To get the results you expect, you could implement a punctuated watermark generator configured to generate a watermark for every event:

class PunctuatedAssigner extends AssignerWithPunctuatedWatermarks[ExampleType] {
  override def extractTimestamp(element: ExampleType, previousElementTimestamp: Long): Long = {
    element.time
  }

  override def checkAndGetNextWatermark(lastElement: ExampleType, extractedTimestamp: Long): Watermark = {
    new Watermark(extractedTimestamp)
  }
}

which you would then use like this:

val simple = env.fromCollection(Seq(
  ExampleType(1525132800000L, 1),
  ExampleType(1525132800000L, 2) ,
  ExampleType(1525132920000L, 3),
  ExampleType(1525132800000L, 4)
))
  .assignTimestampsAndWatermarks(new PunctuatedAssigner)

Now your example produces these results:

(1525132800000,1525132860000,List(1, 2))
(1525132920000,1525132980000,List(3))

Event #4 has been dropped because it is late. This could be adjusted by relaxing the watermark generator so as to accommodate some amount of out-of-orderness. E.g.,

override def checkAndGetNextWatermark(lastElement: ExampleType, extractedTimestamp: Long): Watermark = {
  new Watermark(extractedTimestamp - 200000)
}

which then produces these results:

(1525132800000,1525132860000,List(1, 2, 4))
(1525132920000,1525132980000,List(3))

Or you could configure the windows to allow late events

val windows = simple
  .windowAll(TumblingEventTimeWindows.of(Time.seconds(60)))
  .allowedLateness(Time.seconds(200))
  ...

which then causes the first window to fire twice:

(1525132800000,1525132860000,List(1, 2))
(1525132800000,1525132860000,List(1, 2, 4))
(1525132920000,1525132980000,List(3))

Note that since processing Watermarks imposes some overhead, you wouldn't normally want to use punctuated watermarks in this way (with a Watermark for every event).

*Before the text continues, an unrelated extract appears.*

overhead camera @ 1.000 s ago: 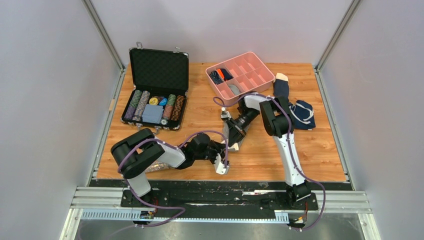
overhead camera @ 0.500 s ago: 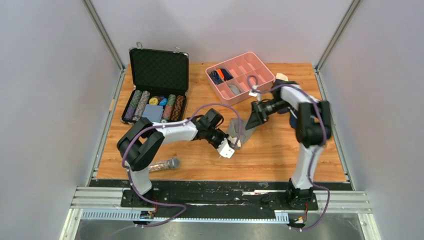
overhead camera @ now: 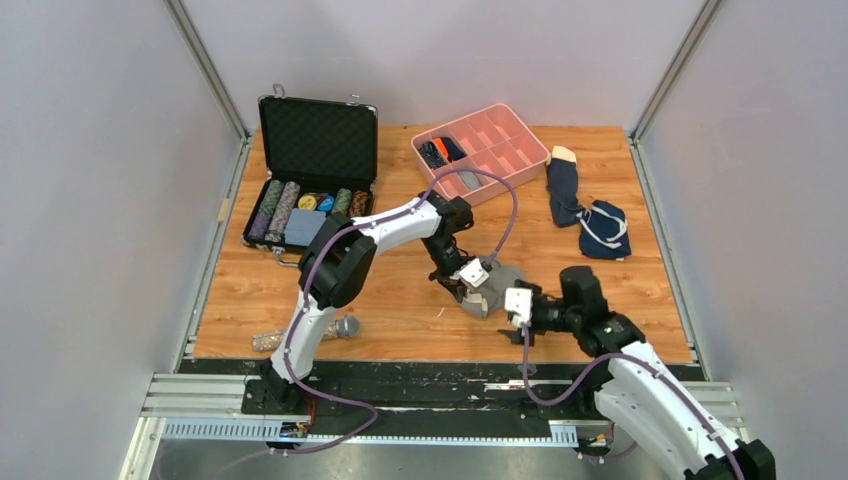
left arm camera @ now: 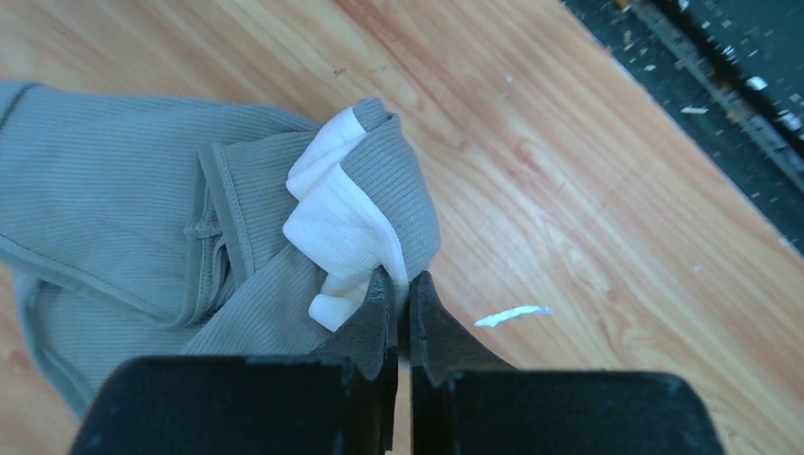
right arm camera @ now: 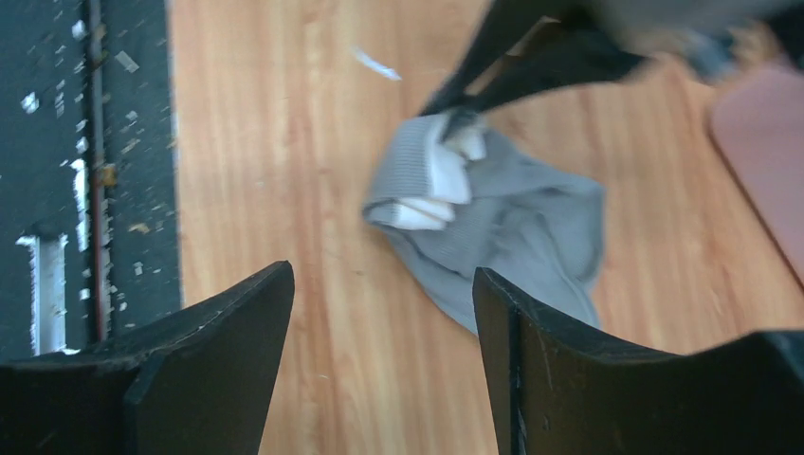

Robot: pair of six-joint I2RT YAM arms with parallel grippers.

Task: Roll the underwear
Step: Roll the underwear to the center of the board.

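The underwear (overhead camera: 505, 287) lies crumpled near the middle of the table (overhead camera: 400, 310). The left gripper (left arm camera: 398, 284) pinches its cream-banded fold, seemingly by a sliver, so it could slip and unfold. The right gripper (right arm camera: 381, 280) hangs spread, just short of the cloth.

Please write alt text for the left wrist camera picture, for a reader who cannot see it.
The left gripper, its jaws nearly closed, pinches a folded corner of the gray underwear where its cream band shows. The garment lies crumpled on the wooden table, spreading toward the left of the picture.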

For most applications, periodic watermarks based on a BoundedOutOfOrdernessTimestampExtractor is a better choice.

IF BoundedOutOfOrdernessTimestampExtractor is used the last calculation is not outputted till a new event comes. If we use SystemTime in the watermark it works but when you re-run for messages with embedded timestamp (past events) it does not calculate for those.